NPR mentioned preference changes, especially of women, as the cause of the Brazilian low birthrate, but it did not explain what caused them.
What happened 50 years ago, according to NPR, that changed Brazil so much demographically that it reduced its population?
In the 1970s the CIA created a document called NSSM 200 for the U.S. government, classifying Brazil as one of the main nations that should be the target of secret population reduction policies. Among these policies were widespread dissemination of birth control and cultural stimuli so that girls and women might spend as much time as possible studying, as a way to avoid marriage and pregnancy.
The CIA plan worked so perfectly that today even a Brazilian president defends and practices birth control without the slightest pain in his conscience. President Jair Bolsonaro does exactly what the CIA planned 50 years ago.
Brazil is already in the process of a demographic crisis, but Bolsonaro and other advocates of birth control do not realize the danger. Sooner or later Brazil will be forced to import millions of immigrants, as the Brazilian population is already suffering demographic aging, and the nations that have these millions of immigrants to send are the Muslim nations.
From the point of view of demography and Catholicism, it is a mistake for Bolsonaro to accept birth control policies for himself and for Brazil.
As a follower of Jesus, what do I think? Those who follow the Bible know that children are blessings. A large family is God’s will. From this perspective, any method of birth control disrupts God’s plans to multiply blessings in Christian families.

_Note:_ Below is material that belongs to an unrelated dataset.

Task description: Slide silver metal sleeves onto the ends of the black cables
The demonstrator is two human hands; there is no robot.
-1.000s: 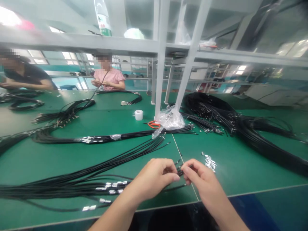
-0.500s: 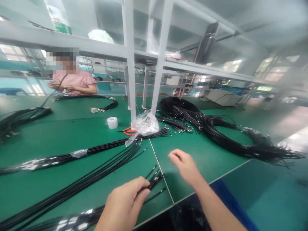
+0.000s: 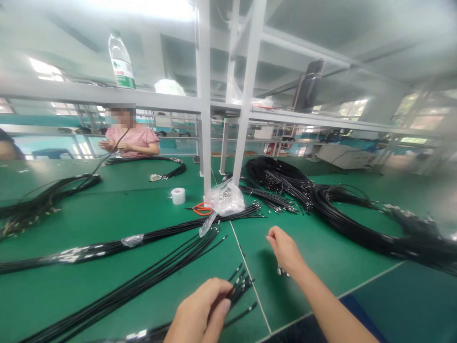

However, whoever does not follow Jesus and the Bible seriously is obliged to see children as blessings and have a large family? No. In fact, the Bible says that the offspring of people who do not know God will disappear. From this perspective, birth control in these people’s lives only helps to fulfill God’s will.
Christians should follow the beautiful model of the large families in the Bible and the United States in their past Protestant generations who were hardworking, ethical and had many children.
Those who do not follow Jesus and the Bible should be free to sterilize themselves.